Step three: Wait for millions of years until natural biochemical processes bring together a certain sort of small organic molecule. It's almost certainly bound to happen eventually, with a big enough ocean and a long enough wait. This certain molecule is very much like all the others floating around in the ooze, but with one crucial difference that makes it so much more interesting. This molecule happens to catalyze a reaction with other molecules, a simple reaction with the result of a copy of the original molecule. It need not be big and complex; there are known molecules that can do this that are only a couple dozen subunits long. And the tendency of carbon to form chains makes building up long molecules easy. But the important things is that you now have a molecule that makes more of itself: the first self-replicator.

Step four: Sit back and watch. It will replicate, and soon it will be spread around by water currents. It will be taken to new places, perhaps with new chemicals, and it will continue to do its amazing little trick. As it replicates, there will undoubtedly be places where it does not replicate exactly. Perhaps, a few millennia after the inital replicator forms, one of the molecules needed to catalyze the replication reaction will be subtly different in one reaction, causing the resulting molecule to have a slightly different structure that causes it to replicate a bit more efficiently, a bit more rapidly than other self-replicators. This new molecule will spread faster, and dominate its own part of the ocean. This is the first natural selection. These are the changes that evolution needs to work with. No mitosis, no asexual cell division, no DNA, no RNA, no genes, no predators, no prey. Just a self-replicating object that does not always reproduce perfectly, whose imperfections can be passed on to the new copies, and whose imperfections may provide a slight edge or detriment to that replication. Mutation, inheritance, natural selection. Just biochemistry doing its thing.

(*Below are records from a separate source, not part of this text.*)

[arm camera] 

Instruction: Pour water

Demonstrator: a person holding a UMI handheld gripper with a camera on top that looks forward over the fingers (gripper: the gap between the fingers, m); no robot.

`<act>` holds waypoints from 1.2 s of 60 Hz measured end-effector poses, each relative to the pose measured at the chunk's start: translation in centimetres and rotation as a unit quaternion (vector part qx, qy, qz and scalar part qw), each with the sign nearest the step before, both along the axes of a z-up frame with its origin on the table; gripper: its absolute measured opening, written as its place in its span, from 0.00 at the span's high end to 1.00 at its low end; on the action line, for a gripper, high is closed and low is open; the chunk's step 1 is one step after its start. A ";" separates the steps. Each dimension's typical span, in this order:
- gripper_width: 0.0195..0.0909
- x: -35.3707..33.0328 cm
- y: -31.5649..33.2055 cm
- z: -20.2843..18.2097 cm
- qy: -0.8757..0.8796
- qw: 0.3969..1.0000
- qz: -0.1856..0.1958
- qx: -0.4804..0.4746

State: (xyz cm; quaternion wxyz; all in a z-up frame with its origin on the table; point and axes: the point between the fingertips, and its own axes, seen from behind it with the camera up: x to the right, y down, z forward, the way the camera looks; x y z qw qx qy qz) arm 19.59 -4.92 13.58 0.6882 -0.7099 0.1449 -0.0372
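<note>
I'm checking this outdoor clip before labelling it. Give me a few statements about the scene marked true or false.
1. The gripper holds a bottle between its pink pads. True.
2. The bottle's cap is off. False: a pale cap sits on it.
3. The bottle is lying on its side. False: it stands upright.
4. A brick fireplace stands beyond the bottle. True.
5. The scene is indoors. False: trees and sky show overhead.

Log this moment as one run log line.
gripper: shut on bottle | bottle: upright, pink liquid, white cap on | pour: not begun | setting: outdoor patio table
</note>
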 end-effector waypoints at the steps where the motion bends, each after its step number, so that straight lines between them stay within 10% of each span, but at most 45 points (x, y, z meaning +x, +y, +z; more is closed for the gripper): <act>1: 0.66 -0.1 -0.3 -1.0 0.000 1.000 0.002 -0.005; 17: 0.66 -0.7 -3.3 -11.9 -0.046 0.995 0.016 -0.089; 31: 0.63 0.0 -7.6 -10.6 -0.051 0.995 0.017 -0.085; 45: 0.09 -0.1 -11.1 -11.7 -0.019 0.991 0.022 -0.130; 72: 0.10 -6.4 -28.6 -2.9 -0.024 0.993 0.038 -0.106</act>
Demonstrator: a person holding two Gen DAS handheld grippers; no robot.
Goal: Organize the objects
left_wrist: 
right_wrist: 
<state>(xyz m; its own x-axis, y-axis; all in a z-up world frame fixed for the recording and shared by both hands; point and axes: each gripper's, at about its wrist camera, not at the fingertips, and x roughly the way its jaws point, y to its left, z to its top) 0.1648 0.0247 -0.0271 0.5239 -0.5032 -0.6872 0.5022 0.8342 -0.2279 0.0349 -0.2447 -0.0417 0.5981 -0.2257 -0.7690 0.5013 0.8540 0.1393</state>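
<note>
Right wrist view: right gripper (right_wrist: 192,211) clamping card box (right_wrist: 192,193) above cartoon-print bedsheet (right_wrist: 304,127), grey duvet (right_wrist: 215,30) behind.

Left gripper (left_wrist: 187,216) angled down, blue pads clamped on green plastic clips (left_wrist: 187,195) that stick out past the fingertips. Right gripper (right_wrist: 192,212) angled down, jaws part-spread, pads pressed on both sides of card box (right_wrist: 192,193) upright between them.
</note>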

Step five: Wait a bit longer as the initial reaction starts incorporating sequences of reactions; a primitive biochemistry of Molecule A using Molecule B to create Molecule C which uses Molecule D to create a Molecule A again. The molecules need not be localized; after they're made or used to catalyze a reaction, they can float off into the ocean, to participate in some other region's chemical dance. It's the simple beginnings of chemical reaction processes that will grow so much more complex over the next billion years. But we have time for that.

Step six: Lipids are organic molecules that naturally form membranes, like soap bubbles. You'll probably have tons of these membranes in your ocean. Sooner or later, one of the micro-biochemistries will find itself going at it inside a membrane. Some membranes, perhaps having imperfections of their own in areas, will allow molecules to pass in and out. It will probably not replicate via cell division. Perhaps every so often, some byproduct of the reaction will escape and start a new reaction that gets its own lipid membrane. Perhaps the byproduct will even inspire lipid membrane formation around itself. But however it replicates, we've reached a milestone. The first protocell is here; much tinier than modern cells, and far far less complex. But it's the most complex thing on the block, baby, and it's got lots of potential.

Step seven: Watch your protocells spread, and grow. Soon they'll evolve amazing things like photosynthesis, to get even more energy from the sun, or chemical signalling, to draw them closer together into colonies, the start of multicellularity. Some will engulf other protocells and incorporate them into their chemistry, the precursors of organelles like mitochondria. The protocell's descendants will go on and on to bigger and better things; multicellular bodies, locomotion, predation, sexual reproduction, walking on land, intelligence.

Step eight: Finally, after billions of years of evolution, after billions of years of chemicals reacting and replicating and competing, growing ever more complex in their molecular dance, we will reach the long hard result of all this: Creationists who turn around and say the whole thing never happened and oh my isn't this book of Bronze Age folklore interesting?